Creare una cultura della genitorialità maschile, del diritto alla paternità. Il mio compagno deve poter mettere a letto mio figlio senza pensare che ci sia una call a cui si sta mancando.

Mominfluencer. Come essere d'esempio nel modo giusto?

Partendo dall'assunto socratico del “so di non sapere”. Quando ho raccontato le sale parto chiuse, tante mamme hanno iniziato a seguirmi chiedendo dei suggerimenti. Lì ho capito che siamo tanto sole e prive di quel villaggio necessario per crescere un bambino di cui si parla tanto. Questo è un fallimento per la società. Significa che non c'è una rete di supporto a cui credere. Quindi ci deve essere l'intelligenza e il buon senso di sentirsi alla pari e di rimandare la palla alle fonti di informazione corrette, come i pediatri. Bisogna avere l'umiltà di dire “non ho le risposte, posso solo raccontarti la mia esperienza, ricordando che ogni bambino e ogni genitorialità è diversa”. Ognuno di noi deve cercare la propria strada, ascoltare i propri bambini e scoprirsi come genitori. Ogni scelta che noi facciamo nella vita deve renderci più liberi, non infilarci in una nuova gabbia. Dato che noi genitori abbiamo tantissime gabbie, meglio alleggerirsi dai sensi di colpa.

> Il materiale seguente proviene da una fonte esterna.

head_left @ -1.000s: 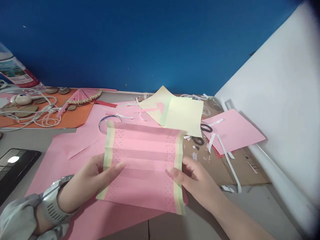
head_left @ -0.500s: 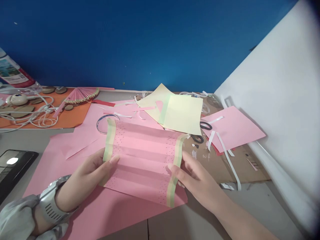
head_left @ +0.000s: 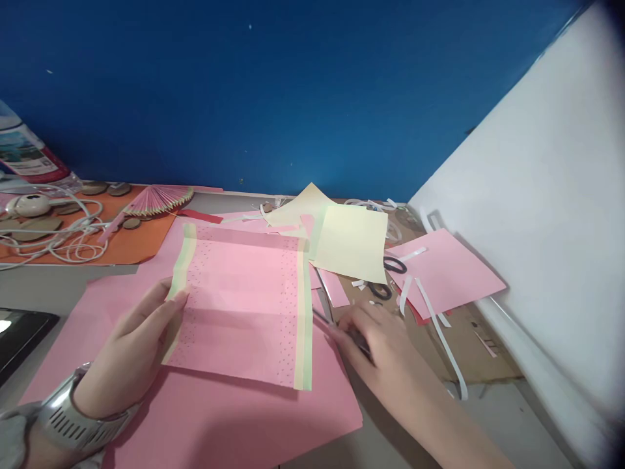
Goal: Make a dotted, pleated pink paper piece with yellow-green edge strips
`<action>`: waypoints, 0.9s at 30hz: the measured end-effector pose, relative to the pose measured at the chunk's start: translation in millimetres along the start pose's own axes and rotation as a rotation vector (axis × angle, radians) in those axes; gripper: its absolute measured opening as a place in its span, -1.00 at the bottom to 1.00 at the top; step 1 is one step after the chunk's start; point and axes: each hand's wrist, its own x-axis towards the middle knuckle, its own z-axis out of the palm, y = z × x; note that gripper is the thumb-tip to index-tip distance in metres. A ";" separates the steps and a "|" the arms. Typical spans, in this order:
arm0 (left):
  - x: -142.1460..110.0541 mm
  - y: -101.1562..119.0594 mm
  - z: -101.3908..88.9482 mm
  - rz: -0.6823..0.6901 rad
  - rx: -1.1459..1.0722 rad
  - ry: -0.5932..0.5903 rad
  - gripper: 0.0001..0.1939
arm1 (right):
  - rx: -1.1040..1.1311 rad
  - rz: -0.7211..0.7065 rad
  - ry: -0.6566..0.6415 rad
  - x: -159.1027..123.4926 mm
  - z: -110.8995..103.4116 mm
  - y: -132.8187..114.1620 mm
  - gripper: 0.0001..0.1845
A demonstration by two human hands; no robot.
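My left hand [head_left: 139, 339], with a pale watch on its wrist, pinches the left edge of a creased pink paper sheet [head_left: 237, 293]. Green and pale-yellow bands run down both sides of this sheet, with rows of small dark marks beside them. It is tilted up over a larger pink sheet [head_left: 273, 417]. To its right, my right hand [head_left: 375, 345] is closed around a slim dark pen-like tool [head_left: 322, 318]; the fingers hide most of it, so its exact kind is unclear. The tool's thin end points left, close to the sheet's right edge.
Yellow paper [head_left: 351, 241] and scissors with black handles [head_left: 381, 290] lie behind my right hand. Pink paper [head_left: 449, 270] and white strips [head_left: 442, 339] rest on cardboard [head_left: 469, 365]. A pleated pink fan [head_left: 156, 200], white cables [head_left: 73, 241] and a phone [head_left: 24, 339] are leftward.
My right hand has let go of the creased sheet and now grips the slim dark tool. My left hand has shifted left with the sheet, which looks flatter.
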 end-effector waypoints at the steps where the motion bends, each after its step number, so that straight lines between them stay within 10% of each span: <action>1: -1.5 1.7 2.5 -0.037 -0.051 -0.027 -0.75 | -0.035 0.024 0.050 1.6 -2.1 3.7 -0.74; 9: -10.3 -0.3 9.9 -0.212 -0.307 -0.200 -0.71 | -0.131 0.191 0.420 4.2 -13.6 24.8 -0.65; 16: -22.0 14.4 19.9 -0.100 -0.248 -0.368 -0.78 | 0.811 0.168 -0.165 -6.2 -13.3 -14.3 -0.59; 27: -18.9 6.0 17.5 -0.056 -0.111 -0.461 -0.76 | 0.788 0.251 -0.095 -3.0 -4.3 -14.5 -0.61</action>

Quali sono i limiti da non superare?

Non mostrare i bambini nei momenti di fragilità: bisogna ricordarsi che sono esseri umani in una posizione di svantaggio. Nei primi anni di vita hanno bisogno di attenzione e presenza, e i social sono una distrazione per noi genitori. Meglio dimenticare il cellulare in borsa e dedicarci a questi bambini. 

Fuori i nomi. Quali sono le mominfluencer che suggerisci di seguire?

Tegamini, Zuccaviolina, Lateladicarlotta, Elisa Pella e Valentina Raffaelli. Non sono mamme influencer tout court, ma persone intelligenti, che creano contenuti altrettanto intelligenti, in cui parlano anche dei propri figli, ma sempre per spingersi oltre, in un racconto che non è mai fine a se stesso. È un'attività in cui mi ritrovo. Avere un bambino cambia il proprio lavoro, la narrazione di noi stessi. E questi profili includono i bambini in una relazione più ampia con la quotidianità. Le mamme influencer rendono i bambini il perno della loro comunicazione, mettendoli al centro di tutto. Un profilo che parla solo dell'essere madri offre un taglio parziale su cosa significa essere donne.